Rent on a two bedroom apartment would cost more than I am paying now.

When I wrote what I wrote, I was not complaining about my position. My wants are very small. When my mortgage is finished, I will decide whether I want to stay here or sell it for a smaller place. My inclination for the past two years has been to sell and purchase in cash a small cabin out somewhere in this county. My inclination now is somewhat that I will just stay here and fix things how I want them completely. I am working on making my yard into a garden and I could have a small greenhouse or solarium added on. Once the kids are gone, I will have one hell of a lot of room. I could rent out the back two rooms or I could use one room for a library or something. Maybe a small roller skating rink.
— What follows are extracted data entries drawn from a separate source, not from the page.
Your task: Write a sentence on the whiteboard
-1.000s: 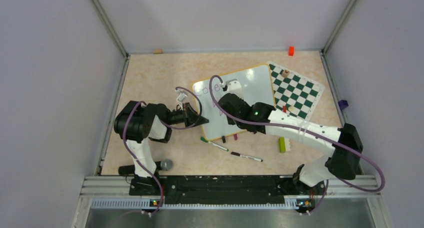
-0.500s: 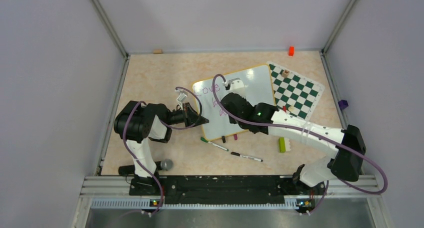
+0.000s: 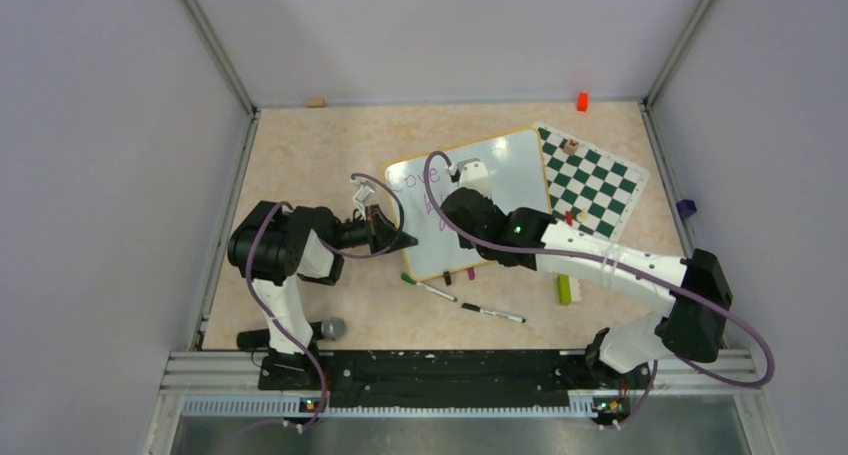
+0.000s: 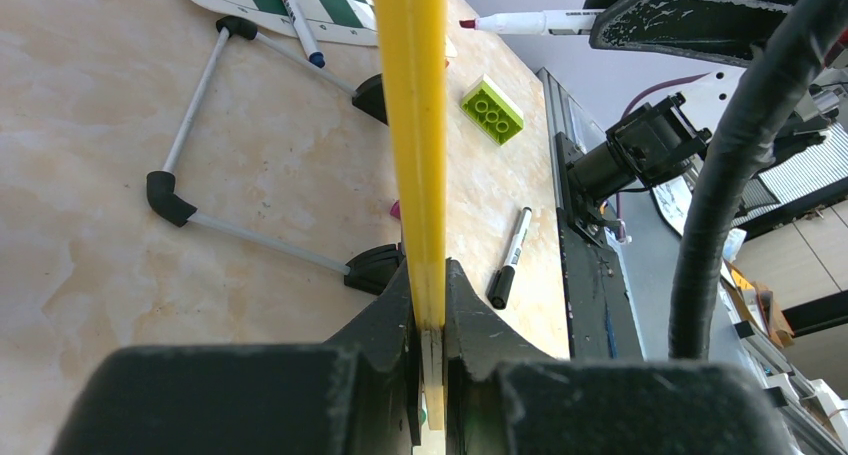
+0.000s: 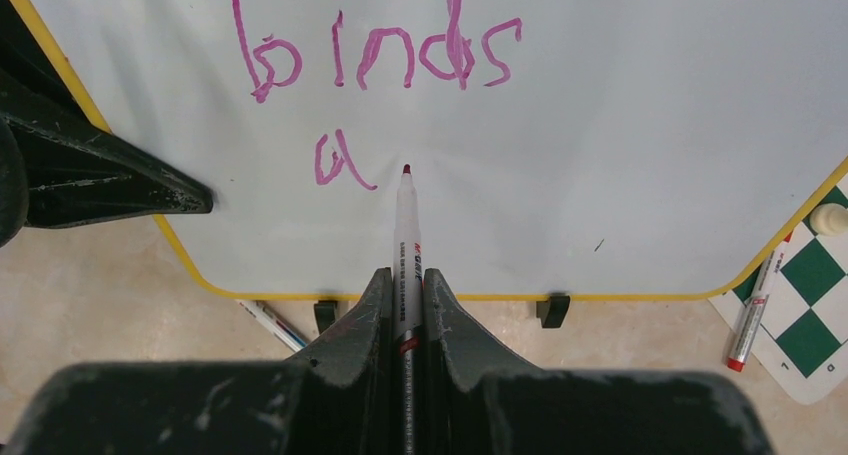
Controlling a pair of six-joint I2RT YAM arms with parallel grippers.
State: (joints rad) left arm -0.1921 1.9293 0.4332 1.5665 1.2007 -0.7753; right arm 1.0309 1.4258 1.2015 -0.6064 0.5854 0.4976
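Right gripper [image 5: 408,280]: matte black fingers, scuffed, pressed in on the slim white barrel of a marker [image 5: 406,225], dark red tip forward. The tip sits just right of a lone looped "a" on the whiteboard [image 5: 620,125]; whether it touches the surface I cannot tell. Board is glossy white with rounded corners and a thin orange-yellow rim, propped at a tilt on the table [image 3: 300,155], whose top is marbled beige. It lies mid-table between the two arms, its far right corner against the chess mat [image 3: 590,180], a flat sheet of green and white squares. The sentence [image 5: 370,55] is in purple-magenta strokes, thick and uneven: "binds" above, the "a" below. Two small black clip feet [image 5: 551,309] grip the board's lower edge. Left gripper [image 4: 428,285]: black fingers pinching the board's yellow rim edge-on, at its left side. Behind the board, a wire stand [image 4: 190,105] of grey rods with black elbow joints. A lime-green studded brick [image 4: 491,108] and a white pen [image 4: 509,258] with a black cap lie on the table nearby.
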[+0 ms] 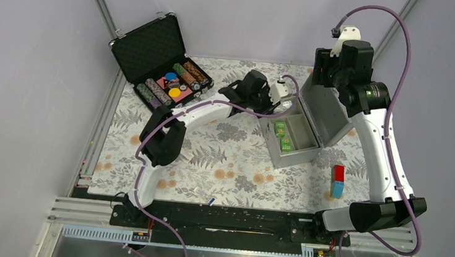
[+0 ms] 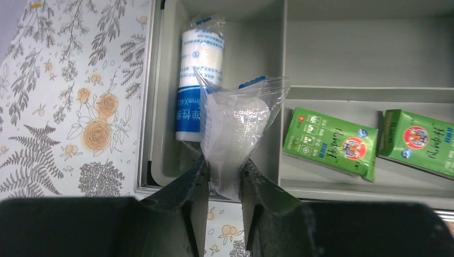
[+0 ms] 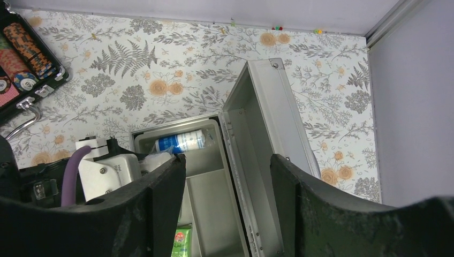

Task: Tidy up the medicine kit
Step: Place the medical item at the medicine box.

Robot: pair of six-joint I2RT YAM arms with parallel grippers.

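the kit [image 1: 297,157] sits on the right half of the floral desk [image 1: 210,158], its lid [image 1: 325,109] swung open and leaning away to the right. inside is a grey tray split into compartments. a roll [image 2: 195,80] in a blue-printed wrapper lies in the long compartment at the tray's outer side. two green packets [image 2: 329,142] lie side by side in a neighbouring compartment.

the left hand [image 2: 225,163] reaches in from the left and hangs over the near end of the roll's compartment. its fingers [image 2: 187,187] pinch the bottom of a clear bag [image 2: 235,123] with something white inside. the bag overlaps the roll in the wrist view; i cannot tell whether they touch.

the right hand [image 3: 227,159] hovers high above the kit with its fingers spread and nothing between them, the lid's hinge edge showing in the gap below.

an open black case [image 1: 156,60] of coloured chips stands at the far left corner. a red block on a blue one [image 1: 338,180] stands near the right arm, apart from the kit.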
If I stay, I plan to hire a contractor and have all hard wood floors installed throughout the house. I have spare furnishings and that is how I like it. A few minor repairs and painting and I'm done. I live in town but I am surrounded by woods. Now that the kids -- not just my kids but all the other kids are growing up -- it is quiet here.

I may just stay.

Perhaps, Leo might like that cave in Idaho.

Faizi
MKFaizi

Post by MKFaizi »

Matt,

I am not a musician so I could be wrong but I don't think Zappa just threw things together. From what I have read of him, he was very particular. He would not use musicians unless they were up to a certain standard -- Steve Vai, for example. Zappa was always about jazz and classical music. Even in the early days.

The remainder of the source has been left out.